Wheat is a major nutrient source and it is among widely used cereals. Wheat proteins can be categorised into four fractions on the basis of their solubility in a series of solvents: water (albumins), dilute salt solutions (globulins), aqueous alcohol (gliadins) and dilute alkali or acid.17 The water/salt-soluble albumins and globulins are mainly structural proteins and metabolically active enzymes, such as a- and b-amylases, and their inhibitors.18 The water/salt-insoluble gliadins and glutelins, together known as prolamins or gluten, are the major storage proteins of the wheat grain. They are responsible for the ability of wheat flour to be baked into bread by creating a visco-elastic dough capable of holding gas.19 The ethanol-soluble gliadin group comprises over 40 structurally similar proteins, which can be further categorised into a-, g-, and o-types on the basis of their electrophoretic mobility.20 Wheat prolamins share a great degree of sequence and structural homology with each other and with the corresponding proteins in rye and barley.19 Glutelins exhibit about 70–80% of the specific IgE-binding activity, responsible for food allergies in children.21


The prevalence of fish allergy is low in children (≤0.2%),5 although, in countries where the consumption is high, it might be up to 13% of the children.22 Parvalbumins, the second largest animal food allergen family – after tropomyosins –, act as a major fish allergen and are believed to be similar in structure to those present in many fish species.23 Parvalbumin is a calcium-binding sarcoplasmic protein with a molecular mass of about 12kDa, resistant to heat, chemical denaturation, and proteolytic enzymes.24 Parvalbumins are present in high amounts in white muscle of lower vertebrates and in lower amounts in fast twitch muscles of higher vertebrates.25 Dark muscle contains lower levels of parvalbumins, thus these fish species are expected to be of lower allergenicity.26


Peanut allergy is a common food allergy in the United States and in European countries, affecting around 1% of the population but in some studies much higher.27 As peanut and tree nut allergy cause most food-related anaphylactic reactions in children, and cross-reactivity between nuts is commonly reported, it is common practice for paediatric allergy clinics to advise that, even where a single nut allergy is diagnosed, these patients avoid all nuts in their diets.28 Eleven peanut proteins were identified that elicit allergic reactions and/or are recognised by IgE antibodies from patients with peanut ingestion.
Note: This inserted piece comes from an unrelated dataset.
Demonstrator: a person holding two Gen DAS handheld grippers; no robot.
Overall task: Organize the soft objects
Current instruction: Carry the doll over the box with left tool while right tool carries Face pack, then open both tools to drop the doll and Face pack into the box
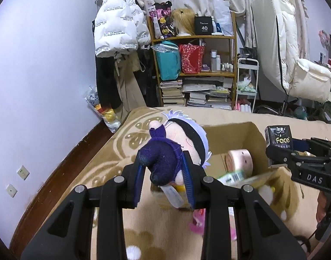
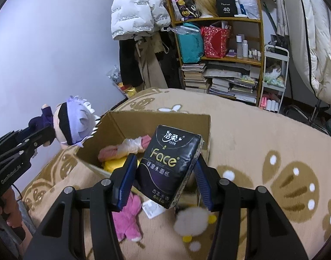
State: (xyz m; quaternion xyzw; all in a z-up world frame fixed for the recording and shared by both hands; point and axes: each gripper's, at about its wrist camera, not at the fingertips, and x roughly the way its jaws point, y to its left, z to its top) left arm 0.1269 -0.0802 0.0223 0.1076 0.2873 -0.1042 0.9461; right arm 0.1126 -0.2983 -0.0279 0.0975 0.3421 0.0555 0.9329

Notably, most of the Ara h-type allergens form part of the major storage proteins of the peanut.29–31 Recent studies indicate that peanut-allergic patients are most frequently sensitised to the proteins Ara h 2 and Ara h 6, followed by Ara h 1, Ara h 3 and Ara h 7.32 Ara h 6 and Ara h 7 show around 55% and 40% amino acid sequence homology with Ara h 2, respectively, suggesting that these three proteins could share a number of identical epitopes.33

The development of oral tolerance

The key question is how the gastrointestinal immune system regulates the response to food antigens that have bypassed complete digestion, and the answer is by oral tolerance development. Oral tolerance can be defined as the active, antigen-specific non-response to antigens administered orally. The development of the oral tolerance depends on following parameters (Table 3).

Table 3.

Factors affecting oral tolerance induction.

Factor  Comment 
Age of the host  The high permeability of the gut epithelium for macromolecules declines after birth. The abnormal permeability may be involved in food allergy pathogenesis 
Gastric acid and digestion process  Digestion destroys immunogenic epitopes 
Antigen exposure  The presence of the proper amount of immunogenic protein in the gut drives the tolerogenic mechanisms and the immune system maturation 
Tolerogenic molecules  TGF-β, IL-10, s-IgA, n-3 fatty acids, vitamin A 
Gut commensal bacteria  Necessary for the development of oral tolerance 
Genetic susceptibility  In murine models a TH2-dominant response is linked to food allergy, whereas a TH1-dominant response is linked to tolerance 
Route of exposure  Routes other than ingestion can cause hypersensitivity 
Antigen properties  Soluble antigens are more tolerogenic 
Age of the host

Age of exposure seems to be important in the development of tolerance. In mice the progression from sensitivity to tolerance appears to shift gradually with age, with tolerance becoming the norm by the time they are normally weaned.34 In humans the relatively high permeability of the intestinal epithelium for macromolecules declines soon after birth, a process that is called gut closure.35 When the gut permeability was assessed in food allergic infants by examining the lactulose/mannitol ratio in urine, it was noted that the food allergic infants had increased permeability when compared with normal healthy subjects.36

Gastric acid and the process of digestion

After ingestion, gastric acid and digestive enzymes degrade dietary proteins resulting in the destruction of immunogenic epitopes. In animal models, disrupting the process of digestion can disrupt tolerance and lead to hypersensitivity.37,38 The potential role in the increasing prevalence of food allergy of the wide use of gastric acid blockers in infancy, for the management of the gastro-oesophageal reflux during the last years, is a subject of ongoing investigation.39

Contact of proteins and bacteria with the GI epithelial surface

The gastrointestinal epithelial surface and the gut-associated lymphatic tissue are in constant contact with numerous foreign dietary proteins and commensal bacteria. Hence, a state of local and systemic immunologic tolerance is usually developed. These tolerogenic interactions prevent damaging active immune responses on subsequent repeated antigen encounter and moreover exert a major stimulatory effect on immune system maturation.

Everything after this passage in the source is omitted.